[Data extracted from a collection]
⟨

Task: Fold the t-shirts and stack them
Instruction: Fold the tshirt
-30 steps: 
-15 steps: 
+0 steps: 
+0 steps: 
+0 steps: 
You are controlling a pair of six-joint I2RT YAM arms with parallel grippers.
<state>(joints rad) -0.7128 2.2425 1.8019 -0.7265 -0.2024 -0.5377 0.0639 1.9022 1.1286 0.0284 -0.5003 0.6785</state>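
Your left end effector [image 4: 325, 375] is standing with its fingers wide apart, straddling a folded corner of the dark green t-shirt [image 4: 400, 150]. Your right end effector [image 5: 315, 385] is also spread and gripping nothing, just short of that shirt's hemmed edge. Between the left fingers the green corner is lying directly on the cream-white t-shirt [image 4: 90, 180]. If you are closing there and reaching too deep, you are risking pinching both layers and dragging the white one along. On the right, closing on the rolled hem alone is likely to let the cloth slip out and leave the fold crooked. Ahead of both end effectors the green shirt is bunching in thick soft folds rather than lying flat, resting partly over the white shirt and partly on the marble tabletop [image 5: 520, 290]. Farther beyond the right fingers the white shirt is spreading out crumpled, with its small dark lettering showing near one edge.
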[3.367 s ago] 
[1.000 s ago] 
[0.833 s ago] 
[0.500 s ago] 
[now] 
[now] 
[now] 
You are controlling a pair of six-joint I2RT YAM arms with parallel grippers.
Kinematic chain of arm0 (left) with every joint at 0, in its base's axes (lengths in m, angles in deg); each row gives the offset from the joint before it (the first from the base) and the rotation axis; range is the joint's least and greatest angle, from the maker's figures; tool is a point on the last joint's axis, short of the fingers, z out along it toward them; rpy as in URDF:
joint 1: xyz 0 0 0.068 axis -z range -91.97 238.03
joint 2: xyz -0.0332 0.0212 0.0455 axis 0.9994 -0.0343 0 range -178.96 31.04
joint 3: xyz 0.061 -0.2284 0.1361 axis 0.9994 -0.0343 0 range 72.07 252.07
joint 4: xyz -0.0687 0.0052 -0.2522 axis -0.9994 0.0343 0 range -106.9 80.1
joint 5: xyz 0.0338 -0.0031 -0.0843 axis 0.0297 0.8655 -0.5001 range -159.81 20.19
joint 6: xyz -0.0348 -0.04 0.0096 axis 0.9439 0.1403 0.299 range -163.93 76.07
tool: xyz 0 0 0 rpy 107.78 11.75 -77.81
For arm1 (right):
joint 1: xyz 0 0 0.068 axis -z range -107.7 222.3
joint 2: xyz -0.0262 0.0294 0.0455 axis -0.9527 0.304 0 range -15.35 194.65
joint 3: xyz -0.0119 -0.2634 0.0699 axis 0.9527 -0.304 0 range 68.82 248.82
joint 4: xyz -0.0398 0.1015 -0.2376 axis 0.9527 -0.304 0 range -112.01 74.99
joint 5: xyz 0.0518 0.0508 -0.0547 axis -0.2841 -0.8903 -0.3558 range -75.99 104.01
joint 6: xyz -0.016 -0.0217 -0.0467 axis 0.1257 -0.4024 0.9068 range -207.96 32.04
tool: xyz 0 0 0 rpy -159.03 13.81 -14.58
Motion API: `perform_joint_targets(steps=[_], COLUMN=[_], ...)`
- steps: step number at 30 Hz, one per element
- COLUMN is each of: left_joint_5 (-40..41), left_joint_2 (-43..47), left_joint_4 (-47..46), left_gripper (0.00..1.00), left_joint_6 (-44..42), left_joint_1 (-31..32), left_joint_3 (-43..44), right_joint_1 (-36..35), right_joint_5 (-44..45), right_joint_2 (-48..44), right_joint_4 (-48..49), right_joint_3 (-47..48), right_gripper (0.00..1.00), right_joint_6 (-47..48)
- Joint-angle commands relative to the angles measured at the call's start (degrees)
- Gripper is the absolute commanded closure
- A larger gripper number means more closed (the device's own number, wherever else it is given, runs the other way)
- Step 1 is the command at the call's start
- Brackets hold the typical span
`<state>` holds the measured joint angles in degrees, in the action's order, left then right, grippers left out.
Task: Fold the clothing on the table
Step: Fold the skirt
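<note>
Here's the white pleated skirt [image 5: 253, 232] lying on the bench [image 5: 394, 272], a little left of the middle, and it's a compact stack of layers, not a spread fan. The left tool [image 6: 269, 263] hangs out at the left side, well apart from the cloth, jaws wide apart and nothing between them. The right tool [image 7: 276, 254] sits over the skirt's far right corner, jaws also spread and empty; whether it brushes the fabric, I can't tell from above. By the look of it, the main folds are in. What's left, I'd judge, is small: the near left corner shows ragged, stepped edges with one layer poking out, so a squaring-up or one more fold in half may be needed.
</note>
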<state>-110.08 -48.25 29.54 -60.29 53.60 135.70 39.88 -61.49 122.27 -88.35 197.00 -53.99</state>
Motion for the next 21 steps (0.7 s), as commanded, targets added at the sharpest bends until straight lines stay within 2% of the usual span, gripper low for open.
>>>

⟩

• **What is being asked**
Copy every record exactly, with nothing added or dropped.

• **Written answer**
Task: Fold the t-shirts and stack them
Instruction: Fold the tshirt
-30 steps: 
-15 steps: 
+0 steps: 
+0 steps: 
+0 steps: 
You are controlling a pair of six-joint I2RT YAM arms with parallel grippers.
<state>(joints rad) -0.7128 2.2425 1.8019 -0.7265 -0.2024 -0.5377 0.0639 1.9022 1.1286 0.0284 -0.5003 0.6785</state>
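Your left end effector [image 4: 325, 375] is standing with its fingers wide apart, straddling a folded corner of the dark green t-shirt [image 4: 400, 150]. Your right end effector [image 5: 315, 385] is also spread and gripping nothing, just short of that shirt's hemmed edge. Between the left fingers the green corner is lying directly on the cream-white t-shirt [image 4: 90, 180]. If you are closing there and reaching too deep, you are risking pinching both layers and dragging the white one along. On the right, closing on the rolled hem alone is likely to let the cloth slip out and leave the fold crooked. Ahead of both end effectors the green shirt is bunching in thick soft folds rather than lying flat, resting partly over the white shirt and partly on the marble tabletop [image 5: 520, 290]. Farther beyond the right fingers the white shirt is spreading out crumpled, with its small dark lettering showing near one edge.
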[3.367 s ago] 
[1.000 s ago] 
[0.833 s ago] 
[0.500 s ago] 
[now] 
[now] 
[now] 
You are controlling a pair of six-joint I2RT YAM arms with parallel grippers.
Kinematic chain of arm0 (left) with every joint at 0, in its base's axes (lengths in m, angles in deg); each row gives the offset from the joint before it (the first from the base) and the rotation axis; range is the joint's least and greatest angle, from the maker's figures; tool is a point on the last joint's axis, short of the fingers, z out along it toward them; rpy as in URDF:
joint 1: xyz 0 0 0.068 axis -z range -91.97 238.03
joint 2: xyz -0.0332 0.0212 0.0455 axis 0.9994 -0.0343 0 range -178.96 31.04
joint 3: xyz 0.061 -0.2284 0.1361 axis 0.9994 -0.0343 0 range 72.07 252.07
joint 4: xyz -0.0687 0.0052 -0.2522 axis -0.9994 0.0343 0 range -106.9 80.1
joint 5: xyz 0.0338 -0.0031 -0.0843 axis 0.0297 0.8655 -0.5001 range -159.81 20.19
joint 6: xyz -0.0348 -0.04 0.0096 axis 0.9439 0.1403 0.299 range -163.93 76.07
tool: xyz 0 0 0 rpy 107.78 11.75 -77.81
For arm1 (right):
joint 1: xyz 0 0 0.068 axis -z range -107.7 222.3
joint 2: xyz -0.0262 0.0294 0.0455 axis -0.9527 0.304 0 range -15.35 194.65
joint 3: xyz -0.0119 -0.2634 0.0699 axis 0.9527 -0.304 0 range 68.82 248.82
joint 4: xyz -0.0398 0.1015 -0.2376 axis 0.9527 -0.304 0 range -112.01 74.99
joint 5: xyz 0.0518 0.0508 -0.0547 axis -0.2841 -0.8903 -0.3558 range -75.99 104.01
joint 6: xyz -0.016 -0.0217 -0.0467 axis 0.1257 -0.4024 0.9068 range -207.96 32.04
tool: xyz 0 0 0 rpy -159.03 13.81 -14.58
Motion API: `perform_joint_targets(steps=[_], COLUMN=[_], ...)`
- steps: step number at 30 Hz, one per element
- COLUMN is each of: left_joint_5 (-40..41), left_joint_2 (-43..47), left_joint_4 (-47..46), left_gripper (0.00..1.00), left_joint_6 (-44..42), left_joint_1 (-31..32), left_joint_3 (-43..44), right_joint_1 (-36..35), right_joint_5 (-44..45), right_joint_2 (-48..44), right_joint_4 (-48..49), right_joint_3 (-47..48), right_gripper (0.00..1.00), right_joint_6 (-47..48)
- Joint-angle commands relative to the angles measured at the call's start (degrees)
- Gripper is the absolute commanded closure
- A larger gripper number means more closed (the device's own number, wherever else it is given, runs the other way)
- Step 1 is the command at the call's start
- Brackets hold the typical span
`<state>` holds the measured joint angles in degrees, in the action's order, left then right, grippers left out.
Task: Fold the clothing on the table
Step: Fold the skirt
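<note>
Here's the white pleated skirt [image 5: 253, 232] lying on the bench [image 5: 394, 272], a little left of the middle, and it's a compact stack of layers, not a spread fan. The left tool [image 6: 269, 263] hangs out at the left side, well apart from the cloth, jaws wide apart and nothing between them. The right tool [image 7: 276, 254] sits over the skirt's far right corner, jaws also spread and empty; whether it brushes the fabric, I can't tell from above. By the look of it, the main folds are in. What's left, I'd judge, is small: the near left corner shows ragged, stepped edges with one layer poking out, so a squaring-up or one more fold in half may be needed.
</note>
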<state>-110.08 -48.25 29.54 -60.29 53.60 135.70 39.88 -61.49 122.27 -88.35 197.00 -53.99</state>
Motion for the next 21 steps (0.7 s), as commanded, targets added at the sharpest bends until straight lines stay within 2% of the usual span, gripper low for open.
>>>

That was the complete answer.